Leur union pouvait paraître politiquement risquée, mais ils ont tenu bon, et réalisé de grandes et belles choses, au service de la Côte d’Ivoire. Ce vendredi 13 mai, l’Ambassadrice est allée rejoindre, au cimetière de Jacqueville, son héros, l’Ambassadeur. Sa compagne de pratiquement six décennies est allée le rejoindre. Ainsi s’achève une des plus édifiantes leçons d’ouverture d’esprit. Itae Missa est !
C’est une histoire d’amour, qui mêle politique, diplomatie, et aurait pu inspirer un roman, ou même un film, pourquoi pas ! Elle démarre sur un paquebot transatlantique, voguant vers New York, avec de jeunes Africains, partant poursuivre leurs études aux Etats-Unis, en ce début des années 60.
Elle était une toute jeune, belle et brillante bachelière, que la Guinée de Sékou Touré envoyait aux Etats-Unis avec une des bourses d’études que l’Amérique de John F. Kennedy offrait aux Etats nouvellement indépendants d’Afrique. Également sur le transatlantique, un jeune bachelier ivoirien, repéré par un professeur à la retraite, que Félix Houphouët-Boigny chargeait de suivre le parcours des lycéens ivoiriens en France. L’histoire ne dit pas lequel des deux a séduit l’autre. Toujours est-il que la jeune Guinéenne et le jeune Ivoirien, envoyés aux Etats-Unis par des gouvernements dont les chefs d’Etat se haïssaient, tombent amoureux.
En dépit du non-alignement proclamé, la Guerre froide prévalait en Afrique : la Guinée penchant pour le bloc soviétique, et la Côte d’Ivoire résolument pro-occidentale. La jeune bachelière n’était pas une Guinéenne quelconque, tombée amoureuse d’un Ivoirien quelconque. Elle était programmée pour faire partie de l’élite guinéenne, et la voilà qui passe dans le camp de celui qui, pour Sékou Touré, était alors le pire ennemi.
Etait-elle la seule à déserter ? Nombre de jeunes Guinéens ne désertaient-ils pas le pays, à l’époque ?
Beaucoup fuyaient, en effet, la dictature et, souvent aussi, une formation au rabais.
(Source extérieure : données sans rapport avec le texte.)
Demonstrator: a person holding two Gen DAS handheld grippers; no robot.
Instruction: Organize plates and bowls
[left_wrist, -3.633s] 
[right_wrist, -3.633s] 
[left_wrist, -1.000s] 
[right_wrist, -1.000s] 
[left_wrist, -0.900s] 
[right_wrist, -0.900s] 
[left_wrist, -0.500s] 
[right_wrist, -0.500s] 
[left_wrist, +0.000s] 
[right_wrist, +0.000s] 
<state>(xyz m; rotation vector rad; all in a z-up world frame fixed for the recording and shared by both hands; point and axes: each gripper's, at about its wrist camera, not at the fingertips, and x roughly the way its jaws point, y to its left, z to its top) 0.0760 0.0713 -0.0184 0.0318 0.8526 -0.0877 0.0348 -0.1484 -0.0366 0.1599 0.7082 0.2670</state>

Tant et si bien, d’ailleurs, que durant les deux premières décennies d’indépendance, la Guinée était, de loin, le pays d’Afrique qui comptait le plus de citoyens bien formés, de très haut niveau et même franchement brillants à l’extérieur. Mais, ceux-là fuyaient pour eux-mêmes ! Ici, c’est un futur diplomate d’Houphouët-Boigny qui ravit à la Guinée une étudiante envoyée aux Etats-Unis avec une des bourses les plus prisées. Pour Sékou Touré, ce ne pouvait être qu’un coup bas.
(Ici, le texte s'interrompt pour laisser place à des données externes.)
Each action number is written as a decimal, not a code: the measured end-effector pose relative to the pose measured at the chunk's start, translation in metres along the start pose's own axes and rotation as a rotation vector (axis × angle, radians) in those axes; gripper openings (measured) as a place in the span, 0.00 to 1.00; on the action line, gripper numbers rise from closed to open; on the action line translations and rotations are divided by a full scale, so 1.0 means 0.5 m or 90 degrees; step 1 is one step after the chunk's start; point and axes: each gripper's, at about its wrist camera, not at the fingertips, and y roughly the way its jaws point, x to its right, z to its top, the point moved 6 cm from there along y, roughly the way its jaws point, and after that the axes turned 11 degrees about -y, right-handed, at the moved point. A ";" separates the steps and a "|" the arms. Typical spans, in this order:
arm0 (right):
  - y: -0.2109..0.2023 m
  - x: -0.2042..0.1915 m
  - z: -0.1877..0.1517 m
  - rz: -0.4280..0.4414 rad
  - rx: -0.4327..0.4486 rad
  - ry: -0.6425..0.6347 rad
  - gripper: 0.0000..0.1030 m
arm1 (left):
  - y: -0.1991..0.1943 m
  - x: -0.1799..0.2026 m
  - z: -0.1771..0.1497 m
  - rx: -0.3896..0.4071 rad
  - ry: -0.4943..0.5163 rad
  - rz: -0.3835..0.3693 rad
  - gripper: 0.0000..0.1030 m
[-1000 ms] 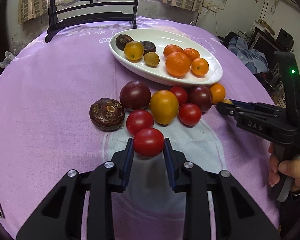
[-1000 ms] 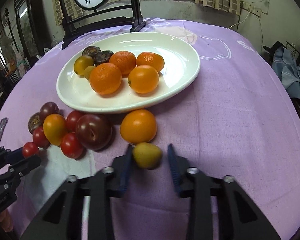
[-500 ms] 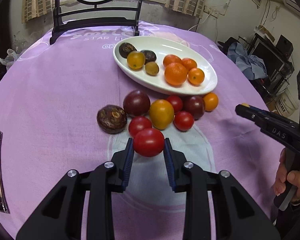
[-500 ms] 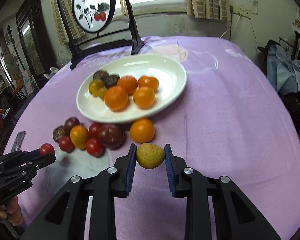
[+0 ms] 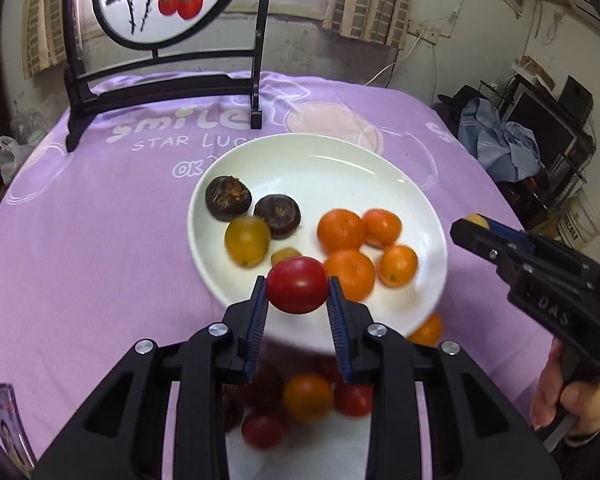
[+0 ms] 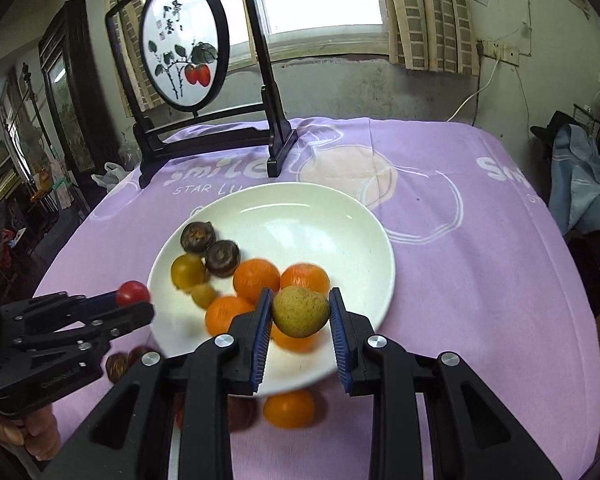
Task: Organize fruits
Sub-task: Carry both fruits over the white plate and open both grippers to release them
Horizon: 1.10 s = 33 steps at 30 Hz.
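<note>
My left gripper (image 5: 298, 292) is shut on a red tomato (image 5: 297, 285), held in the air over the near rim of the white plate (image 5: 320, 168). My right gripper (image 6: 299, 314) is shut on a small yellow-green fruit (image 6: 299, 311), held over the plate's (image 6: 300, 216) near right rim. The plate holds several oranges (image 5: 340, 230), a yellow tomato (image 5: 247, 240) and two dark water chestnuts (image 5: 227, 198). Several loose tomatoes (image 5: 308, 398) lie on the cloth below my left gripper, partly hidden by its fingers. The right gripper (image 5: 470, 226) also shows in the left wrist view.
A purple tablecloth (image 5: 80, 220) covers the round table. A black-framed round painted screen (image 6: 184, 64) stands at the far edge behind the plate. A loose orange fruit (image 6: 289, 408) lies on the cloth by the plate's near rim. A card (image 5: 10, 416) lies at the near left.
Both grippers have risen and moved forward with their fruits, from above the cloth to over the plate's near rim. Both stay shut.
</note>
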 end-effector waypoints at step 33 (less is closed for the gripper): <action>0.028 0.026 -0.049 -0.027 -0.033 0.018 0.59 | -0.026 0.021 0.020 0.063 0.017 0.033 0.66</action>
Félix Houphouët-Boigny ne tardera d’ailleurs pas à être au courant de la « prouesse » de son jeune compatriote. Il ne s’en vantera pas, mais il saluera, à l’occasion, la beauté, la culture et la distinction de cette Guinéenne, épouse de celui qui sera son dernier ambassadeur à Washington. Dans ces ambassades prestigieuses, on vous envoyait avec votre épouse.
Finirons-nous par avoir les noms des deux têtes d’affiche ? A moins que le film ne se termine mal…
L’histoire s’est achevée dans l’émotion, hier, vendredi, à Abidjan, où ceux qui l’ont connue et aimée ont fait leurs adieux à Fatime Kader, la jeune bachelière guinéenne des années 60. Elle avait fondé, avec Charles Providence Gomis, le bachelier ivoirien du transatlantique, une belle famille, qui a représenté la Côte d’Ivoire de Félix Houphouët-Boigny au Canada, au Brésil, au Mexique, aux Etats-Unis…
De retour en Côte d’Ivoire après le décès, en 1993, d’Houphouët-Boigny, Charles P. Gomis sera, tour à tour, conseiller du président de la Banque africaine de développement, ministre des Affaires étrangères, chef d’une éprouvante et interminable mission des Nations unies en RDC, puis, ambassadeur de Côte d’Ivoire en France. A l’aube de ses 80 ans, il espérait, en regagnant la terre natale, enfin une retraite bien méritée. Mais il est aussitôt choisi comme sénateur par le chef de l’Etat, sur son quota constitutionnel.
Charles Providence Gomis était vice-président du Sénat ivoirien, lorsqu’il décéda, en juillet 2021. Sa veuve ne lui aura pas survécu dix mois. Fatime et Charles Gomis, réunis dans l’au-delà, vont peut-être retrouver Sékou Touré et Houphouët-Boigny, pour vider enfin le contentieux né de leur amour. A moins que l’un des deux anciens chefs d’Etat ne se trouve en enfer, en train d’expier… ses œuvres terrestres.